Would you repeat the data below exactly, taking out the images?

══ SUPPLIED MATERIAL

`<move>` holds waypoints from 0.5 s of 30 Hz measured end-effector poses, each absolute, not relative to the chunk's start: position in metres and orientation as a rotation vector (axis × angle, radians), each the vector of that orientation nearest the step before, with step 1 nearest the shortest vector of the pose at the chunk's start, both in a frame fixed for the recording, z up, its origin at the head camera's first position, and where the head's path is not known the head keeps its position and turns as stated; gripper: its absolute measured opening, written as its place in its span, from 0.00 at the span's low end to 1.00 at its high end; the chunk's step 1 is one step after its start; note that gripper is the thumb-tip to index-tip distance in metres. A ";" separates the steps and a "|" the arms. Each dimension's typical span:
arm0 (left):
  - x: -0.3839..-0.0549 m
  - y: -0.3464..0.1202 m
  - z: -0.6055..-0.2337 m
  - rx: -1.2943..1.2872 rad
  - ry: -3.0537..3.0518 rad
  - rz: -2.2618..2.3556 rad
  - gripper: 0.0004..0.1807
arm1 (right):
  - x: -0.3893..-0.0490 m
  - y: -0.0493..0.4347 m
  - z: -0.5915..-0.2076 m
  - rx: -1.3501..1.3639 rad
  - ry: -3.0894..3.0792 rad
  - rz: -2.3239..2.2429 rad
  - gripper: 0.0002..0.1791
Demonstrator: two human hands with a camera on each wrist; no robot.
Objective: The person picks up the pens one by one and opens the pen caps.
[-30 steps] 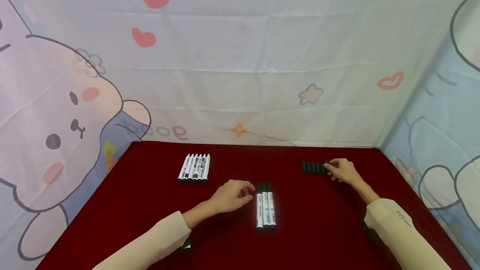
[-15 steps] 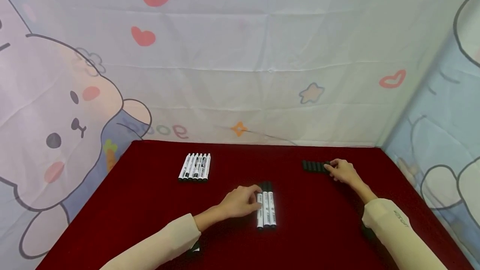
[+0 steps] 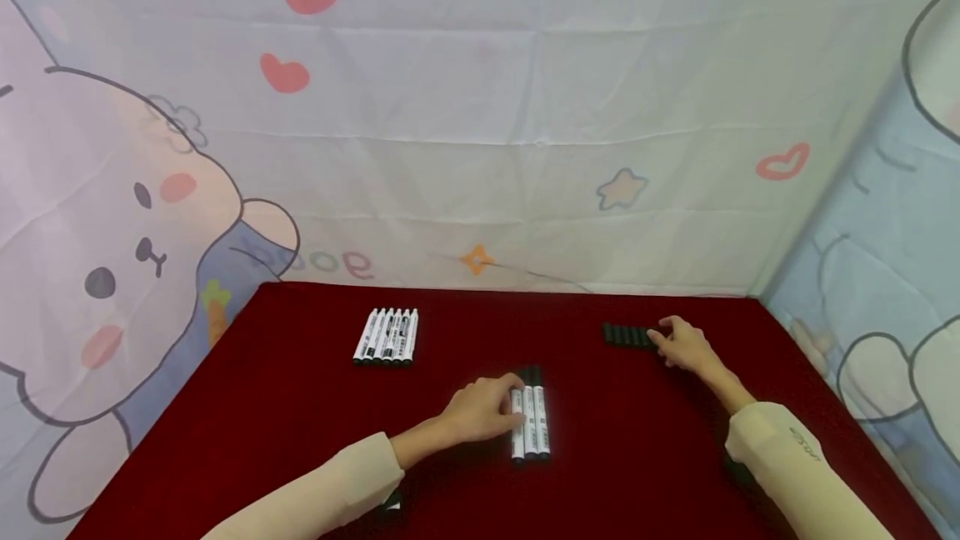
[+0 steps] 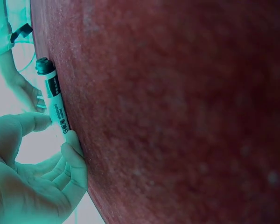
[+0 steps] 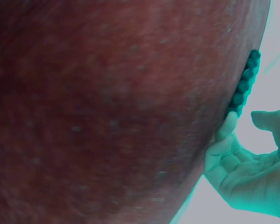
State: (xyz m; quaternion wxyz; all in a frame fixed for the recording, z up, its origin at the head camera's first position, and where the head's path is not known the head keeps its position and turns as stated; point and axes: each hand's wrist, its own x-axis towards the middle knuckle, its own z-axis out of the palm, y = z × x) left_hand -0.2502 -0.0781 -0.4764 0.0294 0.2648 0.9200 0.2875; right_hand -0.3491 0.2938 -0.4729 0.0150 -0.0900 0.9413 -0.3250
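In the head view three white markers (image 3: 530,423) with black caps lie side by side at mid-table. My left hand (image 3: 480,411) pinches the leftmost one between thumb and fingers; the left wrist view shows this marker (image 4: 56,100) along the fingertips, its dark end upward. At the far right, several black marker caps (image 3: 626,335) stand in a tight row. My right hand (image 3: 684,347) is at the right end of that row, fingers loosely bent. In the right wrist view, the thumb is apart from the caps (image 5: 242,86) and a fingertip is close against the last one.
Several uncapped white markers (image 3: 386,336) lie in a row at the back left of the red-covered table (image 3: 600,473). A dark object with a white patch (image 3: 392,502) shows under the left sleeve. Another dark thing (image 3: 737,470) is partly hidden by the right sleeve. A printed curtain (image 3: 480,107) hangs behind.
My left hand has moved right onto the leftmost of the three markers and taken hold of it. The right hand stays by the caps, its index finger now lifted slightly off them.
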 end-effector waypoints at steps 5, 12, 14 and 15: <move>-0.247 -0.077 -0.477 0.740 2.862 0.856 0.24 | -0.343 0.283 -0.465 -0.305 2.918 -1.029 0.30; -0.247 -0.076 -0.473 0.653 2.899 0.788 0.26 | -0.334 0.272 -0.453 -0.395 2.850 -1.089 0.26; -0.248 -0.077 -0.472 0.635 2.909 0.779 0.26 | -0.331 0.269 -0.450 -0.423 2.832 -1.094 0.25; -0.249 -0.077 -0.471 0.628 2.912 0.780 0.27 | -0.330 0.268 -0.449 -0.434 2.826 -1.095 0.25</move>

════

__WRITTEN SOLUTION__.
`<move>` holds waypoints from 0.5 s of 30 Hz measured end-effector poses, each absolute, not relative to the chunk's start: position in metres and orientation as a rotation vector (axis × angle, radians), each the vector of that orientation nearest the step before, with step 1 nearest the shortest vector of the pose at the chunk's start, both in a frame fixed for the recording, z up, its origin at the head camera's first position, and where the head's path is not known the head keeps its position and turns as stated; gripper: its absolute measured opening, written as its place in its span, from 0.00 at the span's low end to 1.00 at its high end; the chunk's step 1 is one step after its start; note that gripper is the thumb-tip to index-tip distance in metres. A ";" separates the steps and a "|" the arms. Each dimension's typical span:
arm0 (left):
  - x: -0.3839..-0.0549 m
  - y: -0.3464..0.1202 m
  - z: -0.6055..-0.2337 m
  - rx: -1.2943..1.2872 rad
  - ry: -3.0537..3.0518 rad
  - rz: -2.2618..2.3556 rad
  - gripper: 0.0004..0.1807
arm1 (right):
  - x: -0.3893..-0.0490 m
  - y: -0.0493..0.4347 m
  - z: -0.5915..-0.2076 m
  - rx: -1.3501..1.3639 rad
  - ry: -3.0894..3.0792 rad
  - rz: -2.3239..2.2429 rad
  - gripper: 0.0002..0.1791
Demonstrator: two human hands with a camera on each wrist; no robot.
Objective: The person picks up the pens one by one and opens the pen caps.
[-30 steps] 
[-15 steps] 
[+0 steps] 
[+0 steps] 
[+0 steps] 
State: (xyz m; quaternion wxyz; all in a frame fixed for the recording, z up, its origin at the head camera's first position, and where the head's path is not known the head keeps its position and turns as stated; point and axes: each hand's wrist, its own x-axis towards the middle knuckle, its own z-axis out of the palm, y = z × x) left_hand -0.2502 -0.0781 -0.4764 0.0294 0.2648 0.9200 0.2875; right_hand -0.3491 0.2938 -0.4729 0.0150 -0.0900 0.9413 -0.3250
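In the head view three white markers (image 3: 530,423) with black caps lie side by side at mid-table. My left hand (image 3: 480,411) pinches the leftmost one between thumb and fingers; the left wrist view shows this marker (image 4: 56,100) along the fingertips, its dark end upward. At the far right, several black marker caps (image 3: 626,335) stand in a tight row. My right hand (image 3: 684,347) is at the right end of that row, fingers loosely bent. In the right wrist view, the thumb is apart from the caps (image 5: 242,86) and a fingertip is close against the last one.
Several uncapped white markers (image 3: 386,336) lie in a row at the back left of the red-covered table (image 3: 600,473). A dark object with a white patch (image 3: 392,502) shows under the left sleeve. Another dark thing (image 3: 737,470) is partly hidden by the right sleeve. A printed curtain (image 3: 480,107) hangs behind.
My left hand has moved right onto the leftmost of the three markers and taken hold of it. The right hand stays by the caps, its index finger now lifted slightly off them.
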 end-effector waypoints at steps 5, 12, 14 and 15: <move>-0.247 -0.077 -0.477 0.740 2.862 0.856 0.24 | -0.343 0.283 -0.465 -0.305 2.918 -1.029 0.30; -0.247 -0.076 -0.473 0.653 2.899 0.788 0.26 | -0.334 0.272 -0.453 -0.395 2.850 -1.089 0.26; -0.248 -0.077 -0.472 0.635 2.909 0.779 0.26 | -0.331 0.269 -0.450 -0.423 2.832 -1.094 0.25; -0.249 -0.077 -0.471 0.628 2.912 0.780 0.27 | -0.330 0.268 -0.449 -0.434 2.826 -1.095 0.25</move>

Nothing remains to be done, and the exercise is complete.